Loss of the growth control pathways regulated by various tumor suppressor proteins such as those listed above is associated with the origin and progression of lymphoma, leukemia, melanoma, and osteosarcoma in humans and laboratory animals. Moreover, cancers that arise due to other mutations but that retain the expression of certain tumor suppressor genes such as p16/Mts-1 and p21/Waf-1 have been shown to respond more favorably to therapy, making these promising targets for genetic therapy of cancer.

Our laboratory has characterized some of the mechanisms that control tumor suppressor gene function in canine cells. For these project, we have cloned the canine homologues of p16/Mts-1 and p21/Waf-1. Additionally, in collaboration with the laboratory of Dr. D. Shippen we have cloned the genomic sequence for canine telomerase, another important gene that is important in cellular aging and cancer. We now plan to examine the frequency of mutations of these genes in canine lymphoma, melanoma, and osteosarcoma in families of Doberman Pinschers, Golden Retrievers, Boxers, and Rottweilers with high cancer prevalence. This will enable us to determine the relationship of tumor suppressor gene mutations with the prevalence of lymphoma, melanoma, and osteosarcoma in these high-risk breeds, as well as with prognosis and outcome. The results from our studies will provide tools that may predict the risk of a dog or its offspring to develop these devastating tumors. This information could have an immediate, visible, and long-lasting impact on canine health when used judiciously for breeding decisions. Additionally, it may be useful in the future to pave the way towards the development of advanced molecular therapies for canine cancer.

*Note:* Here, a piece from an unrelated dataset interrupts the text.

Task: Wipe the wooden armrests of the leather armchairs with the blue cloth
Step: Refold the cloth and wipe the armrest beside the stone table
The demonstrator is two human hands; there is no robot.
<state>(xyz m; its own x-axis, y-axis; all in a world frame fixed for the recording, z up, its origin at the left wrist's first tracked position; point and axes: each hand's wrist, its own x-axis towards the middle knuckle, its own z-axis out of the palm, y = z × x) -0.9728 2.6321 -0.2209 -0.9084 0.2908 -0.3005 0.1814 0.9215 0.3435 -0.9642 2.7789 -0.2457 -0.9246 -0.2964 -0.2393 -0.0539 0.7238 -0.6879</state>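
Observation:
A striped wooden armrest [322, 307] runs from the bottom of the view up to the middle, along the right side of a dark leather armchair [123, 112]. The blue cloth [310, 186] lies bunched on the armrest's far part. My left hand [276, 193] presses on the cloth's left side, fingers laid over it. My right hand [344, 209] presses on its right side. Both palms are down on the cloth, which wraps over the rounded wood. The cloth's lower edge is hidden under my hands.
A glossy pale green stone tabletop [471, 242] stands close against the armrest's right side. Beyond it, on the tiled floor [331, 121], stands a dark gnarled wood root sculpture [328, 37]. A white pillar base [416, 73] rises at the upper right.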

Dr. Modiano's work is supported by the following grant from the AKC Canine Health Foundation:

No. 1626: Significance of Tumor Suppressor Genes in Canine Cancer (Sponsored in part by the American Boxer Charitable Trust, Doberman Pinscher Foundation of America, Golden Retriever Club of America in Honor of Carol Buckman, and the Medallion Rottweiler Club)

Biographical Profile

Dr. Jaime Modiano completed his veterinary training and PhD in Immunology at the University of Pennsylvania, a residency in Veterinary Clinical Pathology at Colorado State University, and a post-doctoral fellowship at the National Jewish Center for Immunology and Respiratory Medicine. He was appointed to the faculty in the Department of Veterinary Pathobiology at Texas A&M University as Assistant Professor between 1995 and 1999. Currently, Dr. Modiano is a scientist in the Center for Cancer Causation and Prevention at the AMC Cancer Research Center in Denver, CO, and a Full Member of the Comprehensive Cancer Center of the University of Colorado Health Sciences Center. His research program is supported through federal and private sources. Dr. Modiano has co-authored more than 25 peer-reviewed scientific manuscripts, and over 50 abstracts, presentations, and book chapters focused on various aspects of cancer biology, including the genetic basis of cancer and applications of genetic immunotherapy to treat metastatic tumors. Dr. Modiano is married to Dr. Michelle G. Ritt, a board certified specialist in Veterinary Internal Medicine. They share their home with 2 dogs ("Doc", a Gordon Setter and "Kira", a "Malamutt") and I tabby cat ("Basho").